To change the supported transport types of a volume, follow the procedure:
-
Unmount the volume on all the clients using the following command:
umount mount-point
-
Stop the volumes using the following command:
gluster volume stop <VOLNAME>
-
Change the transport type. For example, to enable both tcp and rdma execute the followimg command:
gluster volume set test-volume config.transport tcp,rdma OR tcp OR rdma
-
Mount the volume on all the clients. For example, to mount using rdma transport, use the following command:
mount -t glusterfs -o transport=rdma server1:/test-volume /mnt/glusterfs
Expanding Volumes
You can expand volumes, as needed, while the cluster is online and available.

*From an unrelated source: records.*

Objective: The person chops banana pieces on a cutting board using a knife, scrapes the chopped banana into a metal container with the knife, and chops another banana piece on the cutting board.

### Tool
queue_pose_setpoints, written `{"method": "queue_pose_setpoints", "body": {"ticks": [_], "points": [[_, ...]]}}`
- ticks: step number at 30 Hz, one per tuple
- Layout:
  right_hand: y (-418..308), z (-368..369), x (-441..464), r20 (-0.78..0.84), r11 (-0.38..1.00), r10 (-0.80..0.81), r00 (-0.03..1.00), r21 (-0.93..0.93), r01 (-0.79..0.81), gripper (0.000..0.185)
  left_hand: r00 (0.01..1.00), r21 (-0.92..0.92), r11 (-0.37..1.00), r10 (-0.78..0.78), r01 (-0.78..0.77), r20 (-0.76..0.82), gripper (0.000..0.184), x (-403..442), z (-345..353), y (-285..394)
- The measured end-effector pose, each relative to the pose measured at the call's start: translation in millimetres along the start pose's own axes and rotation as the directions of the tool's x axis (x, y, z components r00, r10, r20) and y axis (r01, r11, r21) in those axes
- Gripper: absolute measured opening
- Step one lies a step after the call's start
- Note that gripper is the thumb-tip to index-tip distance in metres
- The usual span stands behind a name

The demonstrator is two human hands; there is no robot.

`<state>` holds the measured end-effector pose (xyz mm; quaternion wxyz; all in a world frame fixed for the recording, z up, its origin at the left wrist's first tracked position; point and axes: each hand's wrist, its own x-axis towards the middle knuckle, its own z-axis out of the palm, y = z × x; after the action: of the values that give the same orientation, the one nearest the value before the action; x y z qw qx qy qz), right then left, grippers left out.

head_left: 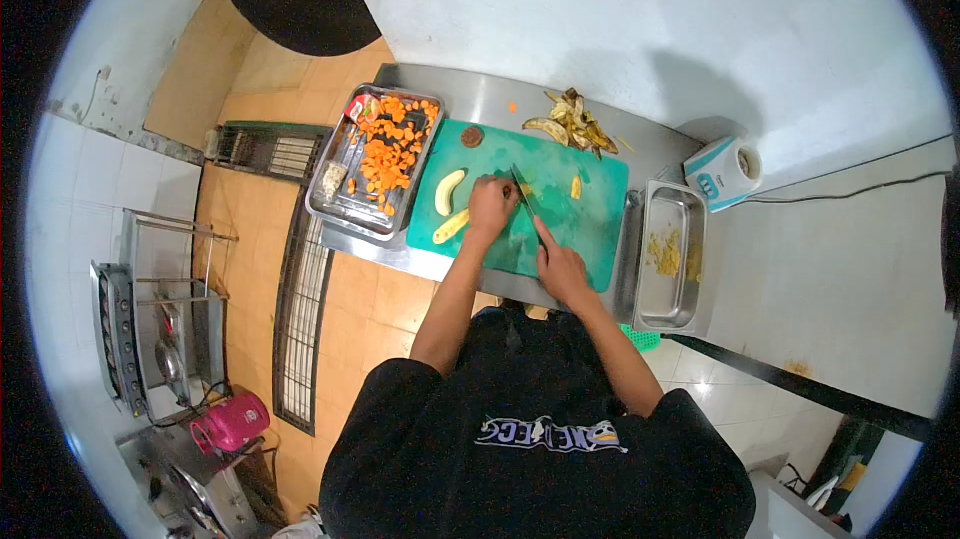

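My right hand is wrapped round the handle of a knife, whose blade lies over the green cutting board. Close to the blade, my left hand has its fingers curled; what they hold, if anything, is hidden. A peeled banana and another yellow piece lie left of my left hand. Right of the knife is a small banana piece. Near the board's top left rests a round brown item.
A metal tray of sliced carrots stands at the left. Banana peels lie behind the board. At the right are a steel pan with yellow pieces and a paper roll by the wall.
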<state>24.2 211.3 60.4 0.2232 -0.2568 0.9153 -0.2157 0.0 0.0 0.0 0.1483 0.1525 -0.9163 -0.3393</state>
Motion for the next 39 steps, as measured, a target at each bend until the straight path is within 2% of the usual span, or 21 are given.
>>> {"method": "queue_pose_setpoints", "body": {"ticks": [2,3,6,8,9,11,14,17,20,23,27,29,33,35,39], "points": [[16,-4,-28,0.008,1.000,0.000,1.000,-0.011,0.000,0.069,1.000,0.000,1.000,-0.006,0.006,-0.017,0.013,-8,4,16],[-3,10,-21,-0.007,0.999,-0.021,1.000,0.034,0.021,0.069,1.000,0.049,0.999,0.012,-0.011,-0.017,0.013,3,-16,-9],[9,-2,-42,-0.019,0.996,-0.038,0.999,0.079,0.040,0.067,0.999,0.023,1.000,0.022,-0.021,-0.032,0.018,3,-1,-3],[8,-1,-37,-0.158,0.988,-0.102,0.982,0.097,0.119,0.066,1.000,0.006,1.000,0.028,-0.028,0.000,0.018,-1,-4,-1],[-1,-7,-28,-0.159,0.988,-0.100,0.982,0.098,0.116,0.066,1.000,0.006,1.000,0.030,-0.030,0.002,0.018,-2,-4,0],[-23,-25,-2,-0.020,0.995,0.013,1.000,0.099,-0.011,0.062,1.000,0.021,0.999,0.026,-0.026,-0.003,0.015,-2,-5,-1],[-22,-8,26,-0.105,0.997,-0.030,0.994,0.072,0.037,0.063,0.999,-0.026,1.000,-0.016,0.017,0.034,0.015,2,1,-9],[-16,2,23,-0.099,0.995,-0.010,0.995,0.101,0.020,0.063,1.000,-0.022,1.000,0.003,-0.004,-0.025,0.015,0,1,-9],[-1,9,-5,-0.072,0.997,-0.005,0.997,0.079,0.011,0.063,0.999,0.031,0.999,0.029,-0.028,-0.031,0.014,0,-7,0],[4,2,-32,-0.033,0.995,0.004,0.999,0.099,-0.001,0.062,0.999,0.011,1.000,0.016,-0.015,-0.039,0.015,1,-3,-2],[0,-3,-25,-0.057,0.995,-0.015,0.998,0.102,0.020,0.067,1.000,-0.023,1.000,0.010,-0.010,-0.008,0.015,2,-3,-3],[-11,-8,-4,-0.161,0.990,-0.089,0.983,0.098,0.106,0.067,0.999,-0.010,1.000,0.027,-0.027,-0.027,0.016,1,-3,-6],[-19,-5,21,-0.101,0.995,-0.034,0.994,0.094,0.044,0.067,0.999,-0.023,0.999,0.030,-0.031,-0.014,0.016,3,-1,-9],[-14,6,18,-0.065,1.000,0.020,0.998,0.019,-0.018,0.067,1.000,0.034,0.999,0.006,-0.006,0.010,0.016,3,-2,-8],[6,13,-15,-0.103,0.998,-0.027,0.994,0.053,0.032,0.068,0.999,0.023,0.999,0.030,-0.029,-0.028,0.015,1,-5,-1]]}}
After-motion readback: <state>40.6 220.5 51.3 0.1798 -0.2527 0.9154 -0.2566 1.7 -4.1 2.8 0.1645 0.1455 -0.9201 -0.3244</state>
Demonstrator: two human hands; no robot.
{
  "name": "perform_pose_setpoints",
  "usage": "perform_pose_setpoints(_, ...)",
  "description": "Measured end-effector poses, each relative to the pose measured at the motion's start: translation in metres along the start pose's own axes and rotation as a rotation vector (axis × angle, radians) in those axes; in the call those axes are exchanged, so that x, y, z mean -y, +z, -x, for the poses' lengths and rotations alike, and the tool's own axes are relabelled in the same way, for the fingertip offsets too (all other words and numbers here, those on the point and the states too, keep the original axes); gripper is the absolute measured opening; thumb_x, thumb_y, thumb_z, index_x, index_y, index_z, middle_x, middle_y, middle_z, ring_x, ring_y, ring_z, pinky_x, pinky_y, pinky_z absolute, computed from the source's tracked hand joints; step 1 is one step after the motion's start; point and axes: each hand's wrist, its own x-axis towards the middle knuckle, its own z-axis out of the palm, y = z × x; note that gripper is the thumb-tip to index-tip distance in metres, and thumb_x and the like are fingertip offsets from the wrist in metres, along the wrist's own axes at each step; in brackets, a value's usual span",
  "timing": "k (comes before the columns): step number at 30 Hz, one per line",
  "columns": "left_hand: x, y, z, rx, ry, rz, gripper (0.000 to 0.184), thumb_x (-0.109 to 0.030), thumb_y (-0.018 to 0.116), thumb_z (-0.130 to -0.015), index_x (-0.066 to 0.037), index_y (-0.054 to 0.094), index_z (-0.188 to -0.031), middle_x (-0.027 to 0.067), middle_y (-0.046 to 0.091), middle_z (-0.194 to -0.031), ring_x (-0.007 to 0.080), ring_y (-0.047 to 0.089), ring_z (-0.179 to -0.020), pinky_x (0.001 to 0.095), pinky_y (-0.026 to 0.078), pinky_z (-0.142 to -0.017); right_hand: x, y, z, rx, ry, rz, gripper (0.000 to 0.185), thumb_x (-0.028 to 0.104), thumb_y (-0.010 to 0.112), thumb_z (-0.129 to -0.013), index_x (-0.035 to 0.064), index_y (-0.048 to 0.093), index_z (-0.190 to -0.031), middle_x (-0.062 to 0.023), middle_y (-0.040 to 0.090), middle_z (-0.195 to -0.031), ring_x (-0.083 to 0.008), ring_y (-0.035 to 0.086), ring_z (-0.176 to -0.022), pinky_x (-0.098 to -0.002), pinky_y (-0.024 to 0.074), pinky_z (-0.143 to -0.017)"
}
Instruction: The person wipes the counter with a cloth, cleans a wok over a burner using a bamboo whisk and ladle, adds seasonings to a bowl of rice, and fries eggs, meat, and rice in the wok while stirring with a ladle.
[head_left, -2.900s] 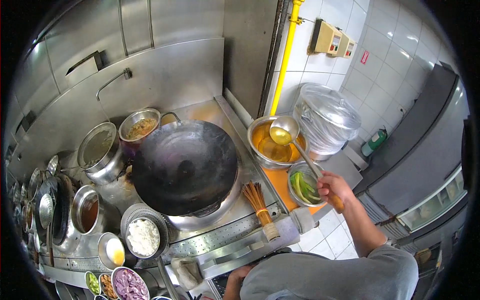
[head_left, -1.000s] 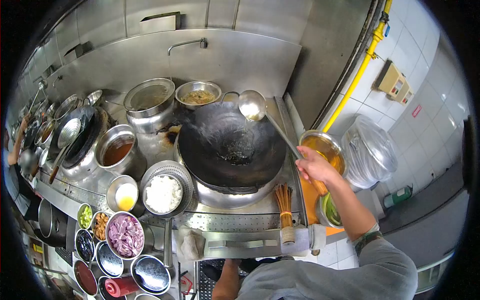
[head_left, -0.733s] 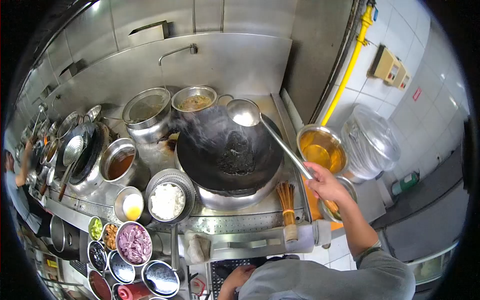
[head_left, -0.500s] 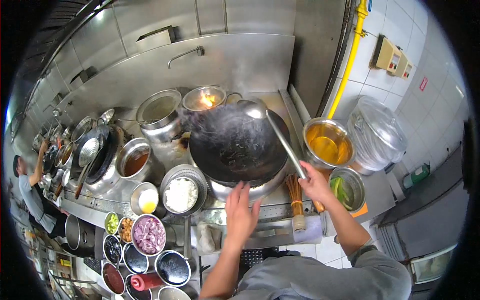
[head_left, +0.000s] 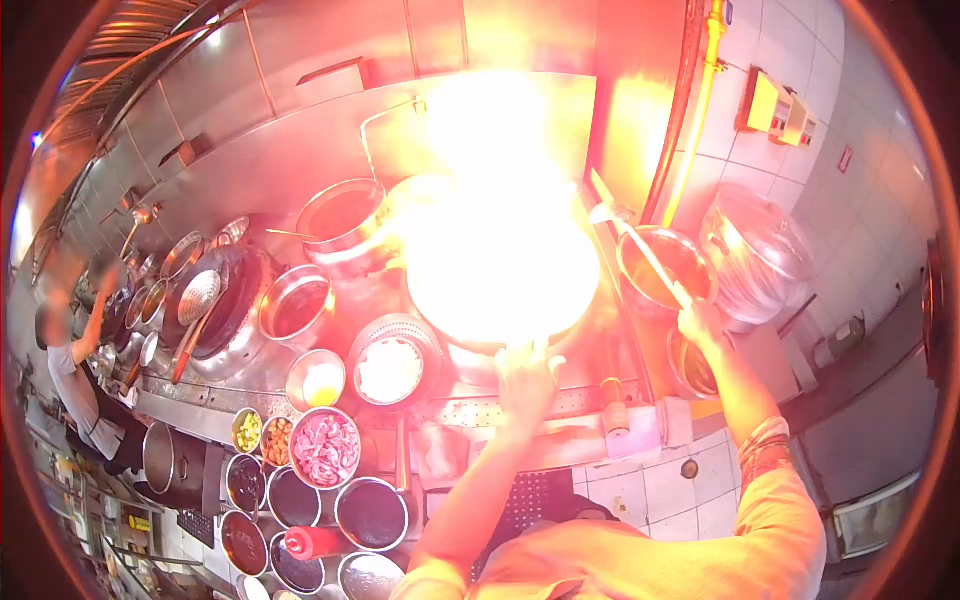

For example, you might want to add a brick to a distributed volume, thereby increasing the distribution and adding to the capacity of the GlusterFS volume.
Similarly, you might want to add a group of bricks to a distributed replicated volume, increasing the capacity of the GlusterFS volume.
Note
When expanding distributed replicated and distributed dispersed volumes, you need to add a number of bricks that is a multiple of the replica or disperse count. For example, to expand a distributed replicated volume with a replica count of 2, you need to add bricks in multiples of 2 (such as 4, 6, 8, etc.).
To expand a volume
-
If they are not already part of the TSP, probe the servers which contain the bricks you want to add to the volume using the following command:
gluster peer probe <SERVERNAME>
For example:
# gluster peer probe server4 Probe successful
-
Add the brick using the following command:
gluster volume add-brick <VOLNAME> <NEW-BRICK>
For example:
# gluster volume add-brick test-volume server4:/exp4 Add Brick successful
-
Check the volume information using the following command:
gluster volume info <VOLNAME>
The command displays information similar to the following:
Volume Name: test-volume Type: Distribute Status: Started Number of Bricks: 4 Bricks: Brick1: server1:/exp1 Brick2: server2:/exp2 Brick3: server3:/exp3 Brick4: server4:/exp4
-
Rebalance the volume to ensure that files are distributed to the new brick.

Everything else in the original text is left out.